Coca-Cola: Steady Revenue Consistency

Coca-Cola primarily manufactures, markets, and sells a wide variety of nonalcoholic beverages, concentrates, and syrups to distributors and retailers worldwide. It generated $49 billion in trailing-12-month revenue.

It recently appointed Henrique Braun as its new chief executive officer and expanded its global marketing agreements in spring 2026. The company reported a net income margin of approximately 32% for the quarter ended April 3, 2026.

PepsiCo: Higher Volume and Volatility

PepsiCo manufactures and distributes a diverse portfolio of beverages and convenient foods through wholesale networks, direct-store-delivery systems, and e-commerce channels globally. It generated $95 billion in trailing-12-month revenue.

It recently implemented a workforce restructuring plan that involved hundreds of layoffs. In the recent quarter, the company reported a 12% net income margin.

Why Revenue Matters for Retail Investors

Revenue is the most fundamental measure of a company’s performance. Changes over time can tell investors about the strength of its competitive positioning relative to competitors, as well as its ability to expand its operations and gain market share.

Coca-Cola vs PepsiCo Revenue chart

Image source: The Motley Fool.

Quarterly Revenue for Coca-Cola and PepsiCo

Quarter (Period End)Coca-Cola RevenuePepsiCo Revenue
Q2 2024$12.4 billion (period ended June 2024)$22.5 billion (period ended June 2024)
Q3 2024$11.9 billion (period ended Sept. 2024)$23.3 billion (period ended Sept. 2024)
Q4 2024$11.5 billion (period ended Dec. 2024)$27.8 billion (period ended Dec. 2024)
Q1 2025$11.1 billion (period ended March 2025)$17.9 billion (period ended March 2025)
Q2 2025$12.5 billion (period ended June 2025)$22.7 billion (period ended June 2025)
Q3 2025$12.5 billion (period ended Sept. 2025)$23.9 billion (period ended Sept. 2025)
Q4 2025$11.8 billion (period ended Dec. 2025)$29.3 billion (period ended Dec. 2025)
Q1 2026$12.5 billion (period ended April 2026)$19.4 billion (period ended March 2026)

Data source: Company filings. Data as of May 18, 2026.

Foolish Take

These consumer goods giants show contrasting revenue patterns. PepsiCo’s quarterly revenue shows sharp swings, while Coca-Cola’s is much more consistent. This doesn’t necessarily signal anything negative about the quality or competitive position of either company. It’s merely a reflection of the difference in how they generate revenue.

PepsiCo’s revenue is roughly split between beverages and snack foods. By comparison, Coca-Cola is focused on beverages, with a substantial portion of its revenue from high-margin syrup sales.

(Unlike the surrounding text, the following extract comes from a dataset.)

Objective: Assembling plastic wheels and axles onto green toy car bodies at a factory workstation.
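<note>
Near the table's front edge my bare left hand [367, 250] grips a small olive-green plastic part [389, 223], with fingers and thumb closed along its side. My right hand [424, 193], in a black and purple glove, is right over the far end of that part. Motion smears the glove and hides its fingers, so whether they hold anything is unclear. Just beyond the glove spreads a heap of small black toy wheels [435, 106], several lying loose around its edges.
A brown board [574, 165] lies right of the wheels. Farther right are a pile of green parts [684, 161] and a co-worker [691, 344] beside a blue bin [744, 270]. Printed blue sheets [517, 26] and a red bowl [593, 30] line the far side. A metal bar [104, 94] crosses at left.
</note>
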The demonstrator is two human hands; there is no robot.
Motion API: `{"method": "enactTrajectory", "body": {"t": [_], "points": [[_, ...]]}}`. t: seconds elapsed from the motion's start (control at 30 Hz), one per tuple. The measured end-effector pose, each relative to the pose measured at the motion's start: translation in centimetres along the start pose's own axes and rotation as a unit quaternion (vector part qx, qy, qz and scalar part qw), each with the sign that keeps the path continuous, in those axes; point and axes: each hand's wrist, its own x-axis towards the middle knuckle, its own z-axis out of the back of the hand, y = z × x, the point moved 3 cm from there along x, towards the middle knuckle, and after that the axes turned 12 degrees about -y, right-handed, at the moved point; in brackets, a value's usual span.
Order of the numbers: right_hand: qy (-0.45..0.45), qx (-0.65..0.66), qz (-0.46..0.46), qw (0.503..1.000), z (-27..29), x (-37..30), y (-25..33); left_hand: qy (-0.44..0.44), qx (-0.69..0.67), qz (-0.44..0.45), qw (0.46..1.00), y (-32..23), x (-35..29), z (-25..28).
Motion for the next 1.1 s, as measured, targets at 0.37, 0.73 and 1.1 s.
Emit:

This shows a key difference in the business models of these companies and why Coca-Cola generates a much higher profit margin than its rival.

That said, Coca-Cola stock has been the better investment over the past two years. Its shares are up 36% (including dividend reinvestment), outpacing PepsiCo’s 12% decline.

Going forward, investors should watch whether PepsiCo’s investments in product development, artificial intelligence (AI) capabilities, and improving its cost efficiency can boost its earnings growth. Higher margins could be a catalyst that lifts the stock higher.

PepsiCo generates nearly double the annual revenue of Coca-Cola, so the revenue gap is not going to narrow much anytime soon. But for Coca-Cola to continue delivering returns to investors, it’s all about continued investment in marketing and adapting its packaging and product development to suit changing consumer preferences.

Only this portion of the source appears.